Refonder la pensée des biens communs - ou en tout cas en diffuser les principaux acquis pour alimenter le débat public - s’avère pourtant indispensable pour tout qui entend sortir par le haut du débat absurde entre austérité et relance de la croissance. La préservation, la diffusion et la multiplication des biens communs offre en effet une des pistes les plus prometteuses dans la redéfinition d’une prospérité désindexée de la croissance, et en tout cas de la consommation matérielle. S’ils ont été jusqu’ici essentiellement étudiés sous l’angle de la description et de la classification de l’existant, un programme prospectif reste à mettre en place qui s’attacherait à la richesse et la diversité de leur potentiel, à la transformation en commons de biens actuellement privatifs.

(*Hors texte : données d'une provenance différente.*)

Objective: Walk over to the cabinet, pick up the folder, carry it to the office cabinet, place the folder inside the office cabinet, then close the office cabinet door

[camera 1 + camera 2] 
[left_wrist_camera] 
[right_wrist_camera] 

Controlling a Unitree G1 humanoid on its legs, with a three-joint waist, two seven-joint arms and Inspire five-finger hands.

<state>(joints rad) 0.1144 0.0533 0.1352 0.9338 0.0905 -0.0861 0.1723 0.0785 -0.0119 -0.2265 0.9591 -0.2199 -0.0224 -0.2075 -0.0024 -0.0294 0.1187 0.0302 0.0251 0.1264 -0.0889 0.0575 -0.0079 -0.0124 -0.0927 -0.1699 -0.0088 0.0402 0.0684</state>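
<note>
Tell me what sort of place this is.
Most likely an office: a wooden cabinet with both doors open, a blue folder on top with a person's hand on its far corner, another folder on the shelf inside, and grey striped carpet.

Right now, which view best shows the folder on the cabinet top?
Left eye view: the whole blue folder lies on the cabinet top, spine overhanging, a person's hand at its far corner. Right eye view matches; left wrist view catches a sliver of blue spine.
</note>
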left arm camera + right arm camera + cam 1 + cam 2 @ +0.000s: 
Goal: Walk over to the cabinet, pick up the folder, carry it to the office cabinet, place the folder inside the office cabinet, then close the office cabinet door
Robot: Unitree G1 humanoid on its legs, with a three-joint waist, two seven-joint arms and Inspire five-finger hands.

Certes, la possession et la gestion communes de biens démarchandisés ne contribueront en rien à la relance du PIB, mais pour peu qu’on accepte de se libérer du fétiche que ce PIB constitue, il paraît difficilement contestable que ce mode de gestion puisse contribuer activement à la résorption d’une partie non négligeable des inégalités sociales et des dangers écologiques, sans nuire à la prospérité individuelle ou collective. Elles permettent en effet de maintenir voire d’augmenter les capabilités individuelles ainsi que les possibilités d’usage sans pour autant augmenter – voire en restreignant – production et consommation. Reste que ce truisme demeure difficilement visible – et a fortiori mesurable – par les outils d’appréhension (qui sont indissolublement des outils de construction) du réel dont se sont dotés les savoirs du pouvoir contemporain. Parvenir à faire entrer la réflexion sur les biens communs dans cette forteresse épistémologique relève en soi à la fois de la gageure et de la nécessité.